Here is a simple Python program to load up the server logs and count the number of hits on each page of the presentation; printing the results as a comma separated list.

import re

slide_regex = re.compile("GET /projects/cascon06/(\d+).html")
hits = [0] * 130

def analyze(filename):
    for line in file(filename, "r"):
        match = slide_regex.search(line)
        if match:
            index = int(match.groups()[0])
            if index > 0 and index < 130:
                hits[int(match.groups()[0])] += 1

    print ",".join([str(i) for i in hits[2:]])

analyze("20061018.log")

Note that the code doesn't report the first two values in hits. That's because there is no slide 0.html and 1.html has index.html as an alias. I got a copy of the logs around 11AM yesterday and the output of the program looks like this:

   217,206,201,211,200,195,185,187,185,180,178,175,175,179,
   181,178,176,178,177,175,172,176,175,167,163,162,166,166,
   164,163,160,157,154,150,148,144,142,141,139,138,137,143,
   146,141,138,137,134,140,141,140,140,133,133,127,125,137,
   135,121,120,121,122,121,121,120,120,120,123,124,123,120,
   123,125,122,120,120,123,122,122,125,126,125,124,125,123,
   120,121,121,119,124,128,124,121,121,120,125,126,118,118,
   117,111,112,108,100,103,102,99,99,97,97,100,103,106,99,97,
   96,96,97,98,98,96,96,96,94,95,95,97,104,96

If you look at the first and last numbers in the list, 217 and 96, you can see that approximately half of the people that started actually made it all the way to the end. I'm pretty impressed with that.

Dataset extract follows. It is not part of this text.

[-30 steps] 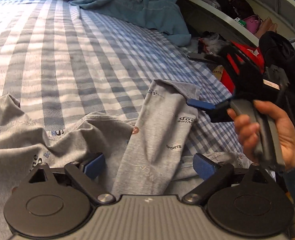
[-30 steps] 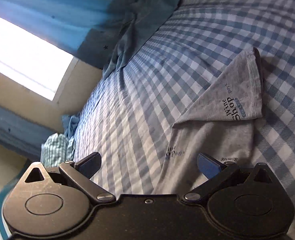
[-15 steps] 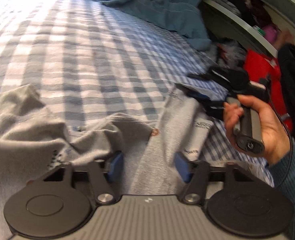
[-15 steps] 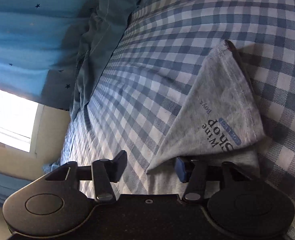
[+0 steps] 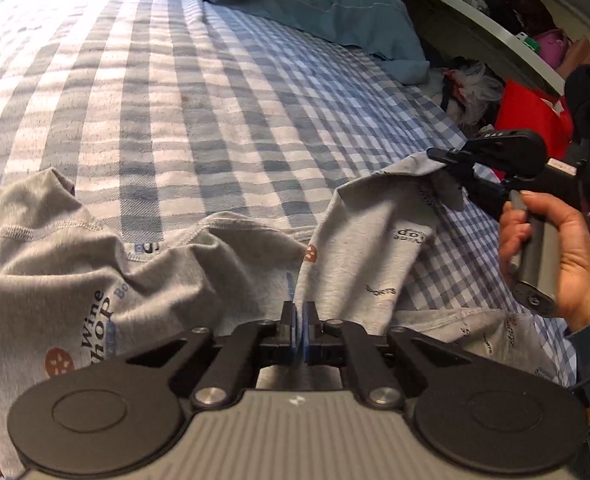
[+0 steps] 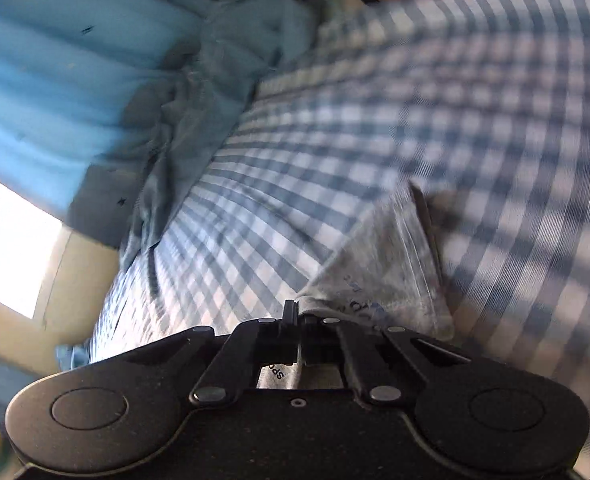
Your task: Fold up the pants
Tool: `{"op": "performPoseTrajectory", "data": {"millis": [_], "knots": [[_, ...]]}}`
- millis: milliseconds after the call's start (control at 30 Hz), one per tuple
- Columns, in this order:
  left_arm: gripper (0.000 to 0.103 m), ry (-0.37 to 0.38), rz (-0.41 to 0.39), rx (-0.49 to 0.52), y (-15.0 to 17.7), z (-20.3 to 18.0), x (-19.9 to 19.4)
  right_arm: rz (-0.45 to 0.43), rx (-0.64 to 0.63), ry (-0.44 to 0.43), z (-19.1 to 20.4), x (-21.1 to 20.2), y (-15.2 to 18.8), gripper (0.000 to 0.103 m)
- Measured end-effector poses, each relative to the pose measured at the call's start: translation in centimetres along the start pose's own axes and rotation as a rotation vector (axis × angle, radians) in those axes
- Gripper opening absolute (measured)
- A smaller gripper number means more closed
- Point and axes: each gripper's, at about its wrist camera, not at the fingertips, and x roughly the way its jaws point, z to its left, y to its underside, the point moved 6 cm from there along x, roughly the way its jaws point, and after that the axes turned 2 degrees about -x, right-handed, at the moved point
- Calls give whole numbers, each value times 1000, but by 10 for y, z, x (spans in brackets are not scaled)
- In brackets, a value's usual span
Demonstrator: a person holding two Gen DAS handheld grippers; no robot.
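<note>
The pants (image 5: 143,280), grey knit, lay rumpled across the near part of the blue checked bedsheet (image 5: 175,100). The left gripper (image 5: 299,320) had its jaws pinched tight on a ridge of fabric near the crotch. To the right, the right gripper (image 5: 439,156) had its jaws clamped on a leg's far hem, apparently so both holds could lift and straighten that leg for folding. Printed on the cloth were "Wine Shop" (image 5: 97,320) and "SPORTS" (image 5: 381,291). A teal blanket (image 5: 335,12) lay at the far edge.
</note>
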Motion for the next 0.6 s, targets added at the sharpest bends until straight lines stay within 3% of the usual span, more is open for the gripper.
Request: {"op": "performPoseTrajectory", "data": {"millis": [133,300,467,600], "knots": [[1,2,-40,52,5,-23,-17,-42,-182,-38,10,-55,-22,0],[1,10,-92,206,24,-68,-49,-98,-355,-64,0,-143,-33,0],[1,-4,-85,354,66,-102,-59,-134,-402,-49,-57,-218,-6,0],[1,-44,-19,390,101,-106,-43,-115,-388,6,-118,-240,37,0]]}}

I expected the data to be perfectly montonic, always decreasing as you went further and further into the presentation, but that 104 as the second to last value points to something else going on. Let's graph the data. Luckily the data is perfectly formatted for the sparkline generator.

Instead of montonic there do appear to be some bumps, like the little jump around the second to the last slide. That slide contains the source code to the presentation, so I that slide may have gotten a second look, i.e. it was more 'interesting' and people came back to that slide.

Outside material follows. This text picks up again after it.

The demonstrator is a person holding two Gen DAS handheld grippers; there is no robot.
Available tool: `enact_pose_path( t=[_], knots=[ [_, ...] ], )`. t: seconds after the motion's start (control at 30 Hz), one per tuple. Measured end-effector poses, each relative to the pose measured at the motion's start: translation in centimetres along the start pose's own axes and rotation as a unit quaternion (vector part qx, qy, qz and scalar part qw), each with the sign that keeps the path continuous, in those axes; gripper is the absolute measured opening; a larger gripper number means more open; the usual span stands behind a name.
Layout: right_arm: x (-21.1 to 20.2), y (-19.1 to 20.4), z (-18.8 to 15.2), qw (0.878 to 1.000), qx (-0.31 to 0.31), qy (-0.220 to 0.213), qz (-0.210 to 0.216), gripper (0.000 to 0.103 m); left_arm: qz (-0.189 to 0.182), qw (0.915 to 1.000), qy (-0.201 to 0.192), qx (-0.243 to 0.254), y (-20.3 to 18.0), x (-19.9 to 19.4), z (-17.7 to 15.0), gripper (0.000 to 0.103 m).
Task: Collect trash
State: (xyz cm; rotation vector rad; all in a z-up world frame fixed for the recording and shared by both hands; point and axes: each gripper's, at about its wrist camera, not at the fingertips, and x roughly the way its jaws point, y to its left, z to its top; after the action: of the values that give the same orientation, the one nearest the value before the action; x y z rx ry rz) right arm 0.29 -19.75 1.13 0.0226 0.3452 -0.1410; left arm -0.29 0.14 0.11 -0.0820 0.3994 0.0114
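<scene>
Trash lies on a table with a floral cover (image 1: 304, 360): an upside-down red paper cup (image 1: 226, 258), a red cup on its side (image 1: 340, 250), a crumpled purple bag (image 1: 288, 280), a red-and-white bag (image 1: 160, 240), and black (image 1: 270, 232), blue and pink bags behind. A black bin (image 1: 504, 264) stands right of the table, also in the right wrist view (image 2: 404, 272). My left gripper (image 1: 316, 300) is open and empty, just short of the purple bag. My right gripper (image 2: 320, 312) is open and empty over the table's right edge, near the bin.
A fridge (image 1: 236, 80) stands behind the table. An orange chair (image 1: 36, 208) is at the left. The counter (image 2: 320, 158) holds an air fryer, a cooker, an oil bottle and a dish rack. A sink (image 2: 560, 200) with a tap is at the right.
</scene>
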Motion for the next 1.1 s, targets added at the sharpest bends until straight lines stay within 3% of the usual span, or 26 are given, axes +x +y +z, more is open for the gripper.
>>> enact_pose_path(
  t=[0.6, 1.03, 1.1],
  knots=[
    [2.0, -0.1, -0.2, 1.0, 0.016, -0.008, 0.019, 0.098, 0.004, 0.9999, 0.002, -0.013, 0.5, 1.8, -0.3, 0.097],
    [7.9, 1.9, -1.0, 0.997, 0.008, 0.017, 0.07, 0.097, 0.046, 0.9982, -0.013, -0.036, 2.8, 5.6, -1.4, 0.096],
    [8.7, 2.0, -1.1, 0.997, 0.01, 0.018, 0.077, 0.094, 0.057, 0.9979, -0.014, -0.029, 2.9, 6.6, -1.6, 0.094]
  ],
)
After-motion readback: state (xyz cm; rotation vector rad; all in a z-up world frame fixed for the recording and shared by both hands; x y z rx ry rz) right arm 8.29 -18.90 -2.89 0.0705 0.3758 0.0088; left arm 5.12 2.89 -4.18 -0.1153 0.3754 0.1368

Let's find all those bumps and see what other slides count as 'interesting'.

What I'd like to do is process that data so that the bumps become pronounced. One way to do that is to take every set of 3 adjacent points and calculate:

-a[n-1]/2 + a[n] - a[n+1]/2

Now you can look at that as the (negative) acceleration at each point, or you can view that as convolving the sample array with the filter (-1/2, 1, -1/2) and wander off into Digital Signal Processing territory, but either way you look at it the montonic behavior will tend to zero, and the bumps will not.

So if we update our program to do the above calculation it now looks like:

import re

slide_regex = re.compile("GET /projects/cascon06/(\d+).html")
hits = [0] * 130

def analyze(filename):
    for line in file(filename, "r"):
        match = slide_regex.search(line)
        if match:
            index = int(match.groups()[0])
            if index > 0 and index < 130:
                hits[int(match.groups()[0])] += 1

    #print ",".join([str(i) for i in hits[2:]])

    prefilt = zip(range(len(hits)), hits, hits[1:], hits[2:])

    filt = [(-a/2.0 + b - c/2.0, i+1) for (i, a, b, c) in prefilt]

    top = sorted(filt)
    top.reverse()

    print "Page Weight"
for (weight, index) in top[1:8]:
        print "%6d %6.1f" % (index, weight)

analyze("20061018.log")

You'll note that we skip the first page as that always turns out to be slide number two, which is just an artifact of index.html being an alias for 1.html. The output of our program looks like:

  Page Weight
     5   10.5
   128    7.5
    57    7.0
    58    6.0
   113    5.0
    97    4.5
    91    4.0

The 'interesting' pages include the jumbled words from Cambridge, the source code to the presentation the laws of simplicity, and the assertion that simple means the underlying technologies are close to the surface. If those pages really were the 'interesting' ones than I'd say my little analysis program, and the presentation in general, were a success.